**WHAT TO PRODUCE:** Exclude the pictures, then restate every entry below exactly.

**GIVEN DATA:**
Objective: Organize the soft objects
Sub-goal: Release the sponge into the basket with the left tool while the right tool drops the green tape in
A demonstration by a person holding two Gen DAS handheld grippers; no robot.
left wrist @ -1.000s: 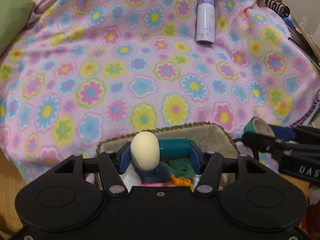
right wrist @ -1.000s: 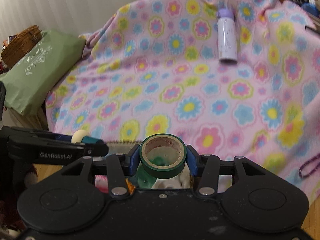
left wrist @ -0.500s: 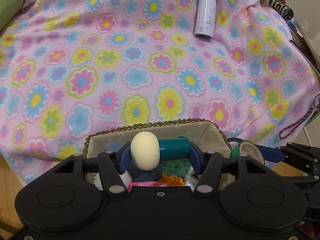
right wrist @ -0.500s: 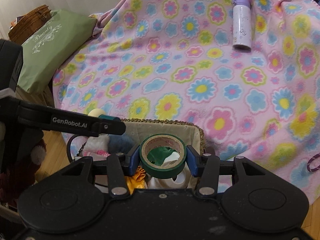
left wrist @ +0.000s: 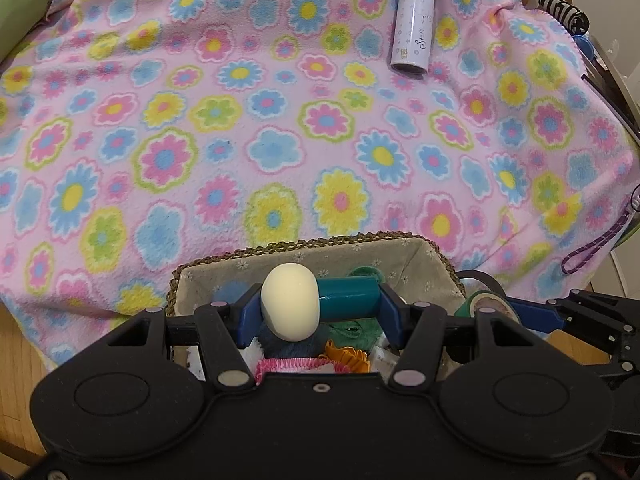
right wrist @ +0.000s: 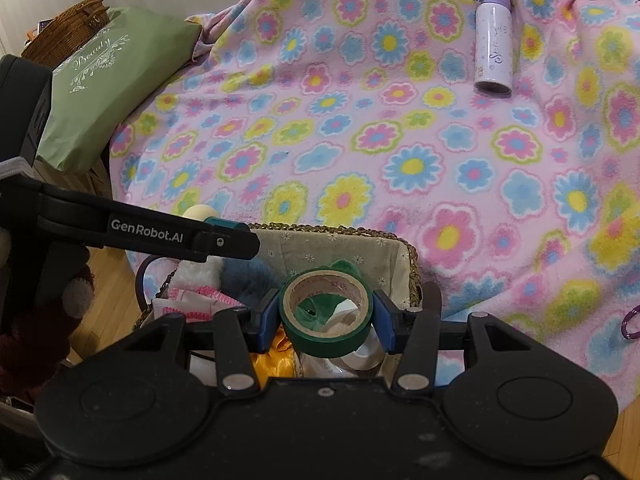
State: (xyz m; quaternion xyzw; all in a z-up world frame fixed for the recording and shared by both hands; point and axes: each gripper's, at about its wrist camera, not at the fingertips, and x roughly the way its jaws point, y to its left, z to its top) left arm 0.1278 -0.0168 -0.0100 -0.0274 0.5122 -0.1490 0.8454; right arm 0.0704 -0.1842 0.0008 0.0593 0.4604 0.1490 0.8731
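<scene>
My left gripper point(left wrist: 318, 306) is shut on a toy with a cream round head and teal handle point(left wrist: 290, 306), held over a lined wicker basket point(left wrist: 304, 246). My right gripper point(right wrist: 326, 320) is shut on a green tape roll point(right wrist: 326, 340), also above the basket point(right wrist: 344, 232). The basket holds several soft things: a blue fluffy toy point(right wrist: 248, 276), green plush point(left wrist: 356, 326), orange cloth point(left wrist: 346, 354) and pink-trimmed fabric point(right wrist: 200, 294). The left gripper arm point(right wrist: 160, 234) crosses the right wrist view.
A pink flowered fleece blanket point(left wrist: 280, 120) covers the surface beyond the basket. A purple-capped white bottle point(left wrist: 412, 28) lies on it at the back. A green pillow point(right wrist: 112, 92) and a wicker basket point(right wrist: 68, 28) sit at far left. Wood floor shows below.
Both grippers have moved forward and down over the basket with their objects still held. More of the basket's inside is in sight.
</scene>
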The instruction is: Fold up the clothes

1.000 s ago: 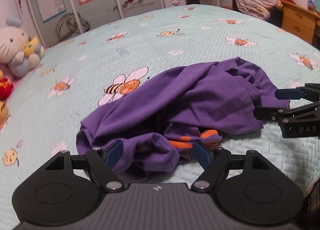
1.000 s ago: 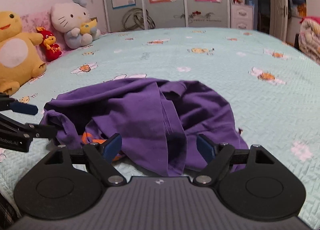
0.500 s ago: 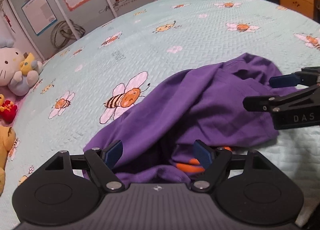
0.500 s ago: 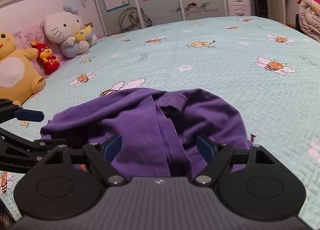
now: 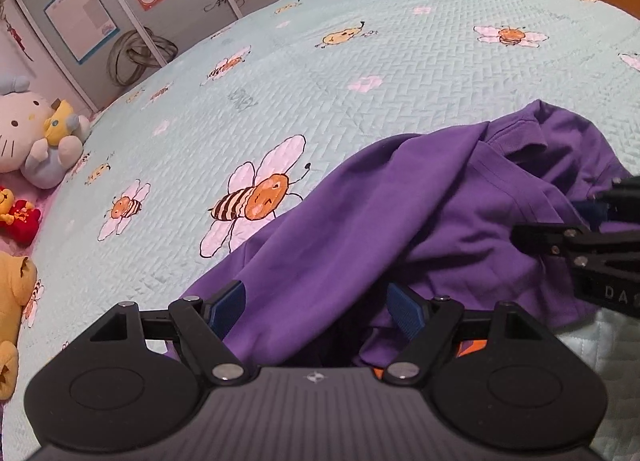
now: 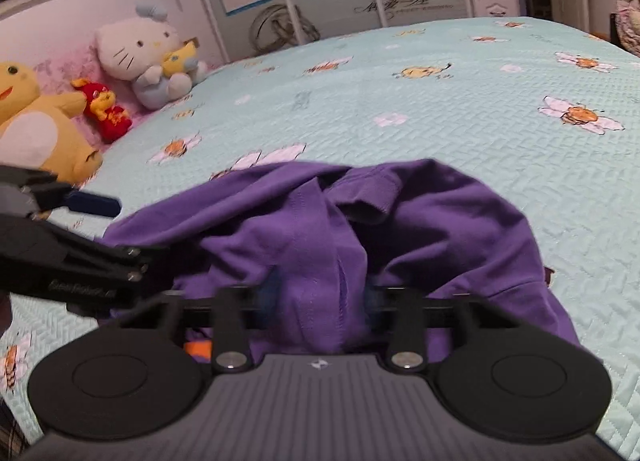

**WRITTEN ANSWER:**
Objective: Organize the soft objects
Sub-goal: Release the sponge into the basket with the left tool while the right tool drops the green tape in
A demonstration by a person holding two Gen DAS handheld grippers; no robot.
left wrist @ -1.000s: 
right wrist @ -1.000s: 
left wrist @ -0.500s: 
right wrist @ -0.500s: 
left wrist @ +0.000s: 
right wrist @ +0.000s: 
State: (xyz m; quaternion xyzw; all in a z-up world frame fixed for the recording and shared by both hands; point and axes: each gripper's, at about its wrist camera, not at the fingertips, and x roughly the way its jaws point, y to its left, z to its top) left arm 0.1278 -0.0168 -0.0100 -0.0274 0.5122 -0.1490 0.8454; right arm 0.0704 -0.1842 0.0008 0.0593 0.4604 0.1490 0.8731
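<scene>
My left gripper point(left wrist: 318, 306) is shut on a toy with a cream round head and teal handle point(left wrist: 290, 306), held over a lined wicker basket point(left wrist: 304, 246). My right gripper point(right wrist: 326, 320) is shut on a green tape roll point(right wrist: 326, 340), also above the basket point(right wrist: 344, 232). The basket holds several soft things: a blue fluffy toy point(right wrist: 248, 276), green plush point(left wrist: 356, 326), orange cloth point(left wrist: 346, 354) and pink-trimmed fabric point(right wrist: 200, 294). The left gripper arm point(right wrist: 160, 234) crosses the right wrist view.
A pink flowered fleece blanket point(left wrist: 280, 120) covers the surface beyond the basket. A purple-capped white bottle point(left wrist: 412, 28) lies on it at the back. A green pillow point(right wrist: 112, 92) and a wicker basket point(right wrist: 68, 28) sit at far left. Wood floor shows below.
Both grippers have moved forward and down over the basket with their objects still held. More of the basket's inside is in sight.
</scene>
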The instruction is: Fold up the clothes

1.000 s ago: 
1.000 s ago: 
0.500 s ago: 
0.500 s ago: 
now: 
now: 

The output has nothing more to it.